The findings are the result of an international collaboration between the University of Oxford’s Big Data Institute and the Dutch HIV Monitoring Foundation.
The researchers analysed genetic variants in sequences in HIV samples from more than 6,700 positive cases.
The lead author of the study, Doctor Chris Wymant, who is a senior researcher in statistical genetics at Oxford University, said: “Before this study, the genetics of the HIV virus were known to be relevant for virulence, implying that the evolution of a new variant could change its impact on health.
“Discovery of the VB variant, demonstrated this, providing a rare example of the risk posed by virus virulence evolution.”
The analysis, however, failed to reveal why the sub-variant is more infectious.

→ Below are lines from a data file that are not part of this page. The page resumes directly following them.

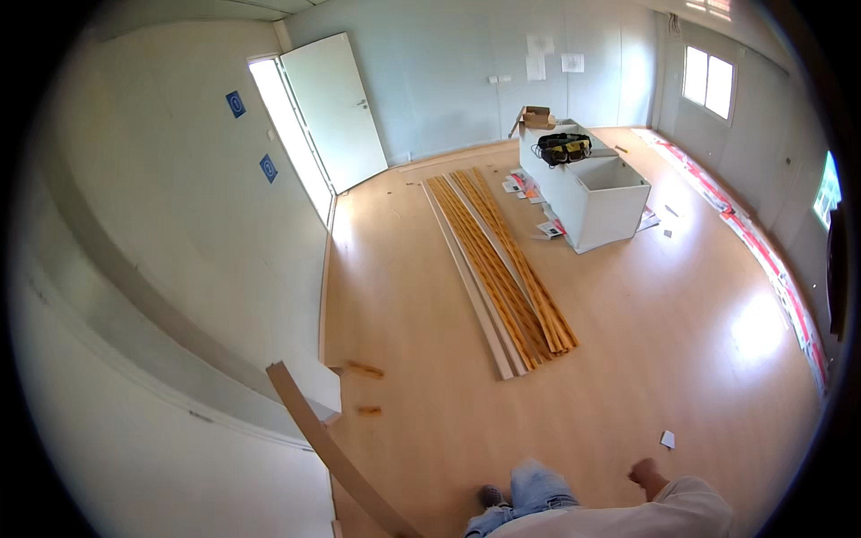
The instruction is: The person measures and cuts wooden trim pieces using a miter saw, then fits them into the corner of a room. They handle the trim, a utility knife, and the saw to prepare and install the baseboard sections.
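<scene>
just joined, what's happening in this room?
A person stands on the wood-look floor by the left wall. Their right hand hangs free, holding nothing; the left hand is out of view. A long wooden strip leans up beside them. A bundle of similar strips lies mid-floor, near a white cabinet with a tool bag on top.

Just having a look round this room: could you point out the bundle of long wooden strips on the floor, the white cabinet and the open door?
wooden strips (502,260), head view, middle of the bundle.
white cabinet (610,213), head view, front side panel.
open door (336,108), head view, centre of the panel.
</scene>
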Tool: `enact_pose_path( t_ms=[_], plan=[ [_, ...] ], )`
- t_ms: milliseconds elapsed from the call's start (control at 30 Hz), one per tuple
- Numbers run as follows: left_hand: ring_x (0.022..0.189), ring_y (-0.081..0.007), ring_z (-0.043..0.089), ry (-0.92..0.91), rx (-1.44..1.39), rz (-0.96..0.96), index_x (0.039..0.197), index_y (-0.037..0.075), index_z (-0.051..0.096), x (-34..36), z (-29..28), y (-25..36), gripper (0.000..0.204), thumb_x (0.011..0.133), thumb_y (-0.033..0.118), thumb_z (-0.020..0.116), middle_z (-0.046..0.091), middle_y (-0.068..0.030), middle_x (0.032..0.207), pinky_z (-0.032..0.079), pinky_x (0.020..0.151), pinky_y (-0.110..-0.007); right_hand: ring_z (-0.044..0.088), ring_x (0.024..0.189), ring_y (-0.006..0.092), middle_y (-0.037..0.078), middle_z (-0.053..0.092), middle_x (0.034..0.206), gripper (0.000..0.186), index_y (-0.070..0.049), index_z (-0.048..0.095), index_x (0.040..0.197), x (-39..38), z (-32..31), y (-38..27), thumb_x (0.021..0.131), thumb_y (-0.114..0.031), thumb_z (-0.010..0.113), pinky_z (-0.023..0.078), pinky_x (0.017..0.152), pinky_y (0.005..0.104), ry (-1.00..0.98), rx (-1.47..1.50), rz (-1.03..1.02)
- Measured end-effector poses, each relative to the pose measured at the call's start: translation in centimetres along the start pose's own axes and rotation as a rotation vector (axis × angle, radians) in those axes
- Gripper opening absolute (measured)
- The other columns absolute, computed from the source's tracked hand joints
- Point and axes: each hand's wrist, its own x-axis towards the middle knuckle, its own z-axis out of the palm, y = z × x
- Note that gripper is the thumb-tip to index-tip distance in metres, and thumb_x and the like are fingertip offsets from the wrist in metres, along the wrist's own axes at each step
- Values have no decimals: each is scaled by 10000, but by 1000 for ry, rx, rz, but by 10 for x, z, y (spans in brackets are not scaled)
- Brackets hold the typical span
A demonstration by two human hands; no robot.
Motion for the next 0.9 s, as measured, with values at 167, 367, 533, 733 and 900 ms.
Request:
enact_pose_path(
  t_ms=[167, 367, 533, 733, 900],
  plan=[
    [912, -247, 619, 27, 23, 61, 1195, -30, 618, 130, 22, 92, 468, 957, 372, 625, 669, -91, 1057, 496, 796, -373, 711, 1022, 254, 67, 754, 1058, 457, -171, 788, 994, 40, 2, 10, 930, -536, 521, 538, 823, 443, -185, -1, -66],
    [945, -257, 618, 51, 90, -32, 1213, -41, 608, 296, 139, 158, 513, 955, 402, 638, 670, -103, 1077, 491, 818, -390, 682, 849, 267, 107, 718, 916, 321, -134, 757, 860, 313, -181, -84, 877, -416, 605, 519, 726, 453, -147, 267, -231],
    [972, -266, 617, 66, 265, -222, 1227, -49, 599, 405, 167, 193, 551, 952, 426, 648, 671, -114, 1094, 487, 837, -404, 659, 583, 193, 124, 692, 713, 179, 31, 672, 882, 432, -578, -130, 940, -126, 608, 514, 508, 338, 175, 1331, -216],
    [1094, -325, 633, 96, 19, 88, 1249, -65, 596, 560, 224, 329, 641, 949, 501, 634, 672, -162, 1207, 480, 905, -419, 662, 691, 190, 127, 689, 824, 147, 44, 621, 995, 594, -880, -107, 941, -86, 576, 552, 624, 357, 470, 1262, -382],
    [1175, -360, 621, 249, 210, -3, 1256, -49, 622, 735, 245, 335, 668, 949, 544, 601, 672, -216, 1246, 473, 975, -427, 640, 648, 190, 138, 661, 737, 124, 10, 632, 917, 672, -1010, -159, 948, -87, 562, 547, 634, 348, 440, 1520, -139]
  ],
)
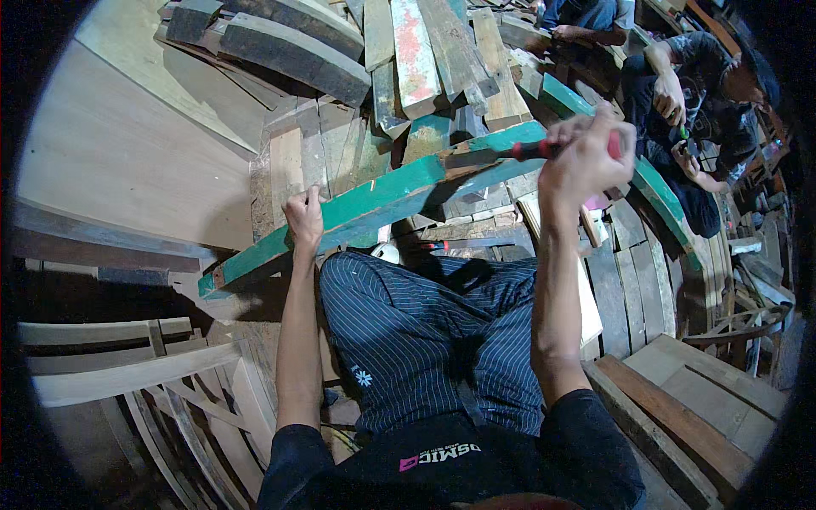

Professor Jonathan Stoye, virologist at the Francis Crick Institute, added: “ [The variant] doesn’t seem to have spread very widely or infected more people than we’d typically see with other variants.
“There are always trade-offs between the speed of virus replication and transmissibility.
“It has to be able to replicate to high levels to transmit, but it doesn’t necessarily mean it’s going to predominate.
“There aren’t any rules or we don’t know the rules that will tell us whether a given virus with a given set of properties will actually succeed in the evolution game. Whether it will grow and out-compete other variants, we don’t know.”